Copyright applies to expression. The ideas which underlie the expression are not protected by copyright.
In a literary work, the idea of the protagonist being awoken by a knock is not protectible, but the expression of that idea is: “While I nodded, nearly napping, suddenly there came a tapping, As of some one gently rapping, rapping at my chamber door.”1) Nobody can prevent subsequent authors from using the idea, but copying the way in which it is expressed is the exclusive right of the author for a limited time.

This becomes a little more difficult when we are dealing with facts. The Bureau of Meteorology may collate weather forecasts for a town, and present them to citizens:

>Thursday Fine Min 15 Max 24
>Friday Fine Min 16 Max 26
>Saturday Mostly fine, possible shower or storm Min 15 Max 29
>Sunday Mostly fine, possible shower or storm Min 18 Max 28
>Monday Mostly fine, afternoon shower or storm Min 17 Max 27
>Tuesday Mostly fine Min 17 Max 28

This table is a protectible copyright work. It is a compilation of information which originates from the BoM. The individual facts, on the other hand, are not copyright. It is not an infringement for me to tell you that on Saturday, it is likely to be fine, with a maximum of 29 degrees Celsius and a possibility of a shower or a storm. So what is left for the copyright to protect? It protects the way those facts are expressed. In this case, copyright protects the table and the layout. If the language were more expressive or flowery, it would protect the original expression in the forecasts. As it is not, there is little other way in which those facts could be expressed, and copyright will not grant a monopoly on the only reasonable way in which those facts can be expressed.

At least, this is the way I believe copyright ought to work. There are sensible reasons for protecting expression, and there are sensible reasons for refusing to protect mere information. But since Desktop Marketing Systems v Telstra, the Federal Court of Australia has eroded the distinction between ideas and expression and has instead protected the labour and skill that goes into generating the underlying ideas and facts. On this reasoning, because it requires significant effort to check the names, addresses, and phone numbers of many individuals and businesses, Telstra is granted a monopoly on the telephone directories it produces. In that case, Desktop Marketing was prevented from copying the information from the directories and presenting it in a different way.

In Channel Nine v IceTV, the same Full Federal Court determined that because it requires significant effort to determine which television shows will be broadcast in which timeslots, Channel Nine would be granted a monopoly on the television schedules it produces. Ice would accordingly be prevented from taking the facts within those schedules ('Days of Our Lives will be broadcast on Monday at 2pm') and displaying them in a different manner.

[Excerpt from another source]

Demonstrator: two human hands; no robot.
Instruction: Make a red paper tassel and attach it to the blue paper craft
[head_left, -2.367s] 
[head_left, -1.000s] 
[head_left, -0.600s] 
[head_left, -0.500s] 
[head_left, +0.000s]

In our first example, this would mean that the Bureau of Meteorology ought to be granted a monopoly on the laborious predictions it makes, such that I would not be able to write here that Monday should be mostly fine with an afternoon shower or storm (or at least, I would not be able to enter that information into a weekly weather forecast).

I believe that there has been a fundamental misstep in the reasoning of the Full Federal Court in not differentiating between the labour which is exerted in generating information and the labour which is exerted in generating expression. It may well be the case that the BoM needs excludability or public funding in order to generate the forecasts it produces. It may well be the case that Telstra needs excludability or public funding in order to maintain an accurate list of names, addresses and phone numbers. It may well be the case that Channel Nine needs excludability or public funding to go through all the effort that is required in order to determine which programs it should broadcast in which timeslot. These are not, however, copyright interests. Copyright comes later, when each of these parties chooses to express the information is has gathered or created in a tangible form. It does not matter whether the information was created or gathered by the same person who is expressing it; there is still a fundamental difference between an idea and the expression of an idea.

The Full Federal Court in Desktop Marketing and IceTV has largely removed this distinction. The result is fairly gloomy for independent innovators. It is now very difficult in Australia to take information that has been publicly released and present it in another form. This is compounded by another lowering of the test for substantiality. Desktop Marketing involved wholesale copying, but IceTV only involved copying a small amount of information. The approach taken by the Full Federal Court in IceTV looks at the importance of the information to the whole work, and not the importance of the expression. A small taking of a few pieces of important information accordingly amounts to a substantial reproduction, even if the majority of information was collected through non-infringing means. The Full Federal Court in IceTV did not look at the way in which the information was presented, merely that it was taken. Because there are very few ways in which one can say that 'Days of Our Lives will be broadcast on Monday at 2pm', this effectively means that Nine gains control of all such expression.

This is an unfortunate state of affairs and really limits the ability of innovators to compete and even the ability of individuals to express themselves. Technically, this means that I can't post here to tell you when the next episode of Chuck is going to air, assuming that I gathered the information from a licensed source and the judges felt it was 'important' enough to form a substantial part of the weekly schedule. It also means that we can't use free software PVRs, because the licensed sources don't make the information available in the format that we need (presumably to cut off competition).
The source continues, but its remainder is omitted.